Twenty-Eight Saints: February 7 and 8

February in the United States is Black History Month. In honor of that month, each day in February will feature an African-American saint from different periods of the Civil Rights Movements in America.

February 7
John Mercer Langston, 1829 – 1897

Langston was born a free man to a white man who freed his slave and began a relationship with her that last over 25 years, Langston’s mother. After his parents died when he was four years old, he and his siblings moved in with the man his father arranged to be his guardian and began preparatory school at Oberlin College, the first black students to be admitted. After earning a master’s degree in theology he attempted to go to law school, but was denied because of his race. He studied as an apprentice and was admitted to the Ohio bar. He was active in the abolitionist movement, worked with the Underground Railroad, recruited black troops for the Union Army during the Civil War, founded the National Equal Rights League, and was appointed the first dean of the Howard University law department and first president of Virginia State University. He was the first black congressional representative from Virginia, and the last for almost a hundred years after.

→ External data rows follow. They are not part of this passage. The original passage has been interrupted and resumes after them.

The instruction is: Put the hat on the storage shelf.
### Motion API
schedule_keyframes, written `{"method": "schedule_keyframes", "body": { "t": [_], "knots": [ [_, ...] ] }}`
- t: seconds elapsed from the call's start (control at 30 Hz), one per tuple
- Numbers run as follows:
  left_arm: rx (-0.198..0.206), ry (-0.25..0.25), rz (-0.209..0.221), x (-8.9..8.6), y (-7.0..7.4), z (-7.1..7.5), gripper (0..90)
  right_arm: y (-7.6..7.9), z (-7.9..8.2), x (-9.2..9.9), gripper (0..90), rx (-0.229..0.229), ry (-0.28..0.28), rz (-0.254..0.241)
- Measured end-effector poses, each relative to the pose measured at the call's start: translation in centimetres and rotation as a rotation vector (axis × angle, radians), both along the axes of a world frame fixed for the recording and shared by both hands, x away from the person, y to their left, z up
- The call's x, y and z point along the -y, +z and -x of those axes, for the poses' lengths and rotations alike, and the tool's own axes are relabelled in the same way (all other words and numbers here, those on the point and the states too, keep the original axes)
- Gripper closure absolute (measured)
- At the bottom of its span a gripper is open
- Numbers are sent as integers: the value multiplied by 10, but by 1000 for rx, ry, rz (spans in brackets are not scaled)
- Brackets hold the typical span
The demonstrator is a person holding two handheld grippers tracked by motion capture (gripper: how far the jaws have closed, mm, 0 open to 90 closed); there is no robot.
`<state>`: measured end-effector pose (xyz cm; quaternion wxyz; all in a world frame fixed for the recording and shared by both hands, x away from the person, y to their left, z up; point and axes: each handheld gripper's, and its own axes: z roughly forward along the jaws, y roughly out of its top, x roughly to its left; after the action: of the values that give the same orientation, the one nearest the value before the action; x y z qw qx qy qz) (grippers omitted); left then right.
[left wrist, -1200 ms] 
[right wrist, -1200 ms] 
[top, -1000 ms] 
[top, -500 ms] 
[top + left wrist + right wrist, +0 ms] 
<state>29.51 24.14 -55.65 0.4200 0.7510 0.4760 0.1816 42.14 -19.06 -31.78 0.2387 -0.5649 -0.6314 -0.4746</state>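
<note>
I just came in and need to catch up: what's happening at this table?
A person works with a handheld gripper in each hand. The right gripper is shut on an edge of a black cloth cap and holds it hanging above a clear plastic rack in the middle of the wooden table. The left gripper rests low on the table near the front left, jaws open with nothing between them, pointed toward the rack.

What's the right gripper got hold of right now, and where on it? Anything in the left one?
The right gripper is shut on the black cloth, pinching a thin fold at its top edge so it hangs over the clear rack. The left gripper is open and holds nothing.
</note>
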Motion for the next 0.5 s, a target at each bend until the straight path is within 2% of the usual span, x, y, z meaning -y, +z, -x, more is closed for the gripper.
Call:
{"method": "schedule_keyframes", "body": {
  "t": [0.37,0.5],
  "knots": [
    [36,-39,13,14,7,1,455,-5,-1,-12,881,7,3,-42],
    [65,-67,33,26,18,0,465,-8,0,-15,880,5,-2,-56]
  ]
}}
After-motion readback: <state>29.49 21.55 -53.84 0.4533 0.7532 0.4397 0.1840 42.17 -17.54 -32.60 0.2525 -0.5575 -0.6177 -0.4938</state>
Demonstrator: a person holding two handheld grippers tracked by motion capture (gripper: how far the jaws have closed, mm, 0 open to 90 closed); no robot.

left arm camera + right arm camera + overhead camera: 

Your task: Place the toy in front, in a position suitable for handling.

God who created the world in orderly fashion, your servant John Mercer Langston wielded the power of law to fight for the freedom of his people. Send your spirit to move us to fight for just laws that empower rather than oppress.  In Jesus’s name we pray. Amen.


February 8,
Madam C. J. Walker, 1867 – 1919

Sarah Breedlove was born after the Emancipation Proclamation, and was thus the first person in her family born free instead of a slave. Orphaned at the age of seven, she moved in with family, married, and when her husband died, married another before leaving him. Her third husband, Charles Joseph Walker, is how she took the name Madam C. J. Walker. Like many black women, she suffered skin conditions because of the harsh products used to wash hair and clothing. In response, she developed her own line of beauty products and sold them door to door. She grew that small operation into an empire of factories, beauty schools, and training centers that employed thousands of women, teaching them how to be successful business entrepreneurs themselves. She used her wealth and influence to speak for and fund many organizations in the Civil Rights Movement and her will designated two thirds of her future profits to charity. At the time of her death, she was the wealthiest black woman in America.

God of love, your servant Madam C. J. Walker took all that you gave her and used it to bless others. May we use our wealth and our talents not for our own comfort, but for the liberation of others. In the name of your Son, we pray. Amen.